Section 2.2 The Agent’s Obligations and Standards.
(a) Services to be Performed by the Agent. The Agent shall perform some or all of the following duties and obligations within the parameters and to the extent required to implement the Annual Business Plan approved by the Steering Committee:
(1) Sales. Pursuant to the Annual Business Plan, the Agent shall perform selling, sales management, and other services related to the sale of Roundup Products.
(2) Merchandising and In-Facility Services. The Agent shall perform in-store merchandising, store set-up, and other services related to the in-store promotion of Roundup Products.
11
(3) Warehousing and Inventory.
(i) Warehousing. The Agent shall arrange for warehouse services for all Roundup Products until such time as the products are delivered to proper carriers. The Agent agrees to comply with all applicable environmental rules and regulations in owning or operating any warehouse.

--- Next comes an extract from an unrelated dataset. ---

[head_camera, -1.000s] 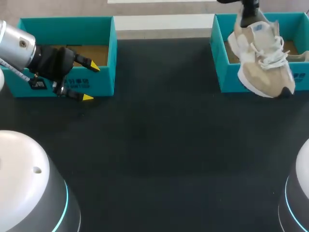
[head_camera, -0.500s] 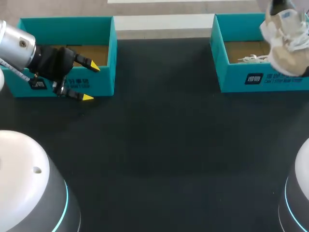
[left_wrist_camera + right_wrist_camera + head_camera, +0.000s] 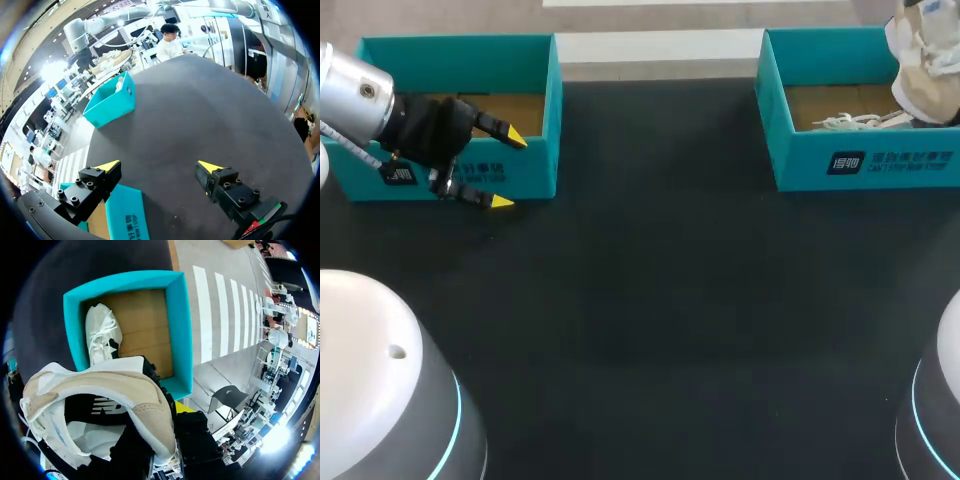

(ii) Inventory. The Agent shall be responsible for:
• | coordinating and staffing annual physical inventory for all Roundup Products (including raw materials, packaging- when the Agent shall formulate under the Formulation Agreement- and finished goods). Physical inventories shall be conducted by September 30 of every calendar year and Monsanto shall have the right to request physical counts on specific product at any time upon reasonable request (which shall be at Monsanto’s cost if there are more than two such counts in any Program Year) and to observe or conduct physical counts with Monsanto’s representatives; |
• | reconciling the physical inventory to perpetual records; |
• | physically moving the Roundup Products out of the warehouse by following a First In, First Out (“FIFO”) policy; and |
• | arranging for warehousing of adequate inventory levels of Roundup Products in sufficient quantities to satisfy the criteria set forth in the Annual Business Plan. |
(4) Order and General Administration. The Agent shall have the authority and shall so perform all order taking, order processing, invoicing, collection, reconciliation, general administration, and other related services necessary for the marketing, sales, and distribution of Roundup Products, all of which shall be subject to the Annual Business Plan and the terms of this Agreement. Pursuant to the terms of this Agreement, the Agent shall be responsible for the following obligations:
(i) The Agent shall offer to the Customers Roundup Products at such price and under such terms as set forth in the Annual Business Plan or as otherwise established by the Steering Committee.
(ii) The Agent shall accept orders for the sale of Roundup Products; provided, however, the Agent shall accept all such orders subject to the availability of Roundup Products on the requested delivery dates.
12
(iii) The Agent shall administer all claims and adjustments for Roundup Products which are damaged during shipment or warehousing.
(iv) Subject to Section 5.1, the Agent shall (A) maintain or contract for adequate facilities and technologies to manage consumer information and complaint calls or written correspondence and (B) be responsible for all reports relating thereto, including (without limitation) reports to any regulatory or governmental authority pursuant to any applicable Law.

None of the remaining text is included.